June 14, 2011
MADISON - Preliminary estimates show that Wisconsin hunters registered 40,103 turkeys during the 2011 spring turkey season. A total of 210,059 permits were issued for the spring hunt, according to licensing officials.
Zone 1 produced the highest overall turkey harvest at 12,253 birds, followed by Zone 3 with 9,848 turkeys. The best hunter success appears to have been in Zone 2, with a preliminary success rate of 25 percent, followed by Zones 1, 3, 4, and 5, all at 18 percent success. Overall, the statewide success rate was 19 percent and, as in past years, success rates were higher in the earlier time periods.
This registration total shows a 16 percent decrease from the 2010 harvest of 47,722 birds.
"Until very recently, turkeys in Wisconsin experienced weather conditions conducive to population growth," said Scott Walter, upland wildlife ecologist for the Department of Natural Resources. "There was a long string of mild winters combined with the warm, dry spring weather favorable for breeding. However, weather over the last few years has been challenging for wild turkeys across the state. "

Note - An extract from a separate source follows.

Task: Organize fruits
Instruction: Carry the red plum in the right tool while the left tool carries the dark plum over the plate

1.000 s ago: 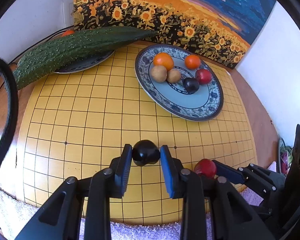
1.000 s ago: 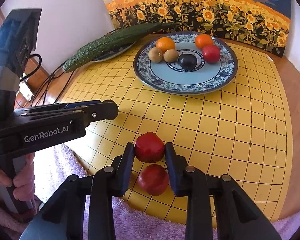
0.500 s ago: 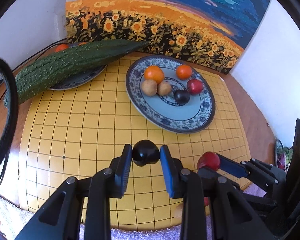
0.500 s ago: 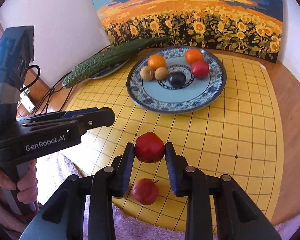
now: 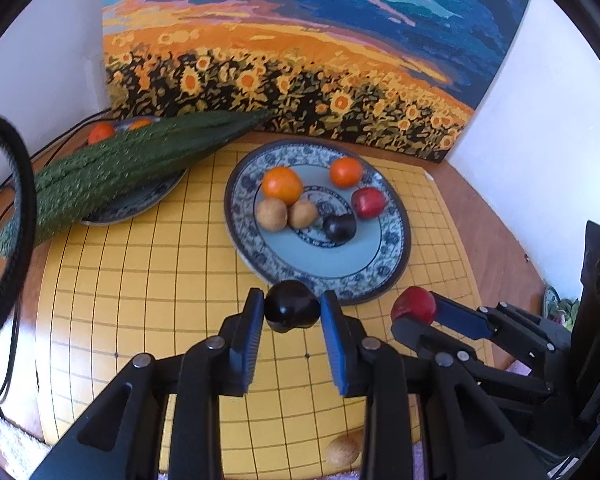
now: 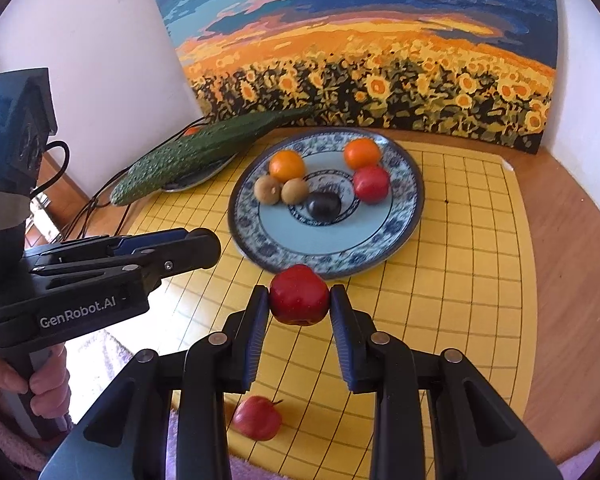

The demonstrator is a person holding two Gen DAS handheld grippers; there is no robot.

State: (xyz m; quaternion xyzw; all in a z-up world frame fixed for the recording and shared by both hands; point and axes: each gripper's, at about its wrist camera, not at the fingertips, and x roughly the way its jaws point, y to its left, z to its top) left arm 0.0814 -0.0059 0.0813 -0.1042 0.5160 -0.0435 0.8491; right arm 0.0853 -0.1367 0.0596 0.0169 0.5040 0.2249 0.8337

Wisconsin does not attempt to estimate statewide wild turkey populations but several long, snow-filled and cold winters (2007-2010) and recent wet (2008) or cold (2009, 2011) springs have provided the perfect recipe to nudge turkey numbers downward according to wildlife biologists. Snow, wind, and rain during portions of the first three 2011 spring time periods also may have reduced hunter effort and success, further contributing to the drop in total harvest.
National Wild Turkey Federation staff and volunteers have also fielded several questions regarding the impacts of an extended spring and heavy, late snowfalls on the birds, according to NWTF regional biologist Rick Horton.
"While we don't discount the possibility of some local wild turkey winter mortality, we feel that the perception that there were fewer birds was largely because the late spring delayed winter flock dispersal and breeding activity," says Horton.
Other Midwestern states have experienced similar declines in the 2011 spring turkey harvest. Harvests in Minnesota, Iowa, Illinois, Indiana, Ohio, Missouri, and South Dakota were all down between 9 percent and 25 percent as compared to 2010 levels. Turkey biologists across the region agree that a combination of hard winters and, in particular, cool/wet springs have affected turkey behavior and numbers. In addition, poor conditions during the spring hunt may have reduced hunter effort and success in some areas.
"The fact that harvests declined across such a broad region this spring certainly suggests that weather is the likely culprit," said Walter.
Wildlife officials say turkey restoration is one of the greatest wildlife management success stories in Wisconsin. Opportunities for turkey hunting and viewing abound in Wisconsin's mix of woodlands and farmlands. The adaptability of turkeys has been a pleasant surprise, resulting in far more birds and hunting opportunities than thought possible even 15 years ago.
Some hunters have expressed concern that the upcoming fall turkey season may reduce turkey numbers and impact their chance of bagging a turkey next spring. But fall permit numbers are set at conservative levels in consideration of impacts on future hunts, say wildlife managers.
While the fall season allows for the harvest of hens few hens are harvested during the fall hunt in Wisconsin. For example, only 4,191 hens were harvested statewide during the 2010 fall season.
"Harvesting fewer than 5,000 hens in the entire state is highly unlikely to have a negative effect on the population as a whole," says Walter.
The 2011 Fall Turkey and 2012 Spring Turkey Regulations are included in the 2011 Small Game Regulations pamphlet, available on the Hunting Regulations page of the DNR website and in hard copy at license vendors. More information is available on the wild turkey page of the DNR website.
The Fall 2011 Wild Turkey Season will run from Sept. 17 through Nov. 17, with an extended season for Zones 1-5 likely, pending final approval by the legislature. If approved, the extended season would run from Nov. 28 through Dec. 31 for Zones 1-5 only. Hunters should check the DNR wild turkey webpage for updates.
A big change beginning with the fall 2011 turkey season will be the initiation of online and phone-in turkey registration. Turkey hunters should note that in-person registration at traditional registration stations will no longer be available, beginning with the fall 2011 season. Instead, hunters will need to register their birds either online or via the telephone. Details regarding these convenient new turkey registration systems will be available soon.
The deadline for applying for a fall permit through the preference drawing process is August 1. Applications cost $3 and can be purchased over the internet through the Online Licensing Center, at license sales locations, or by calling toll-free 1-877-WI LICENSE (1-877-945-4263). Conservation Patron's License holders are exempt from the $3 application fee.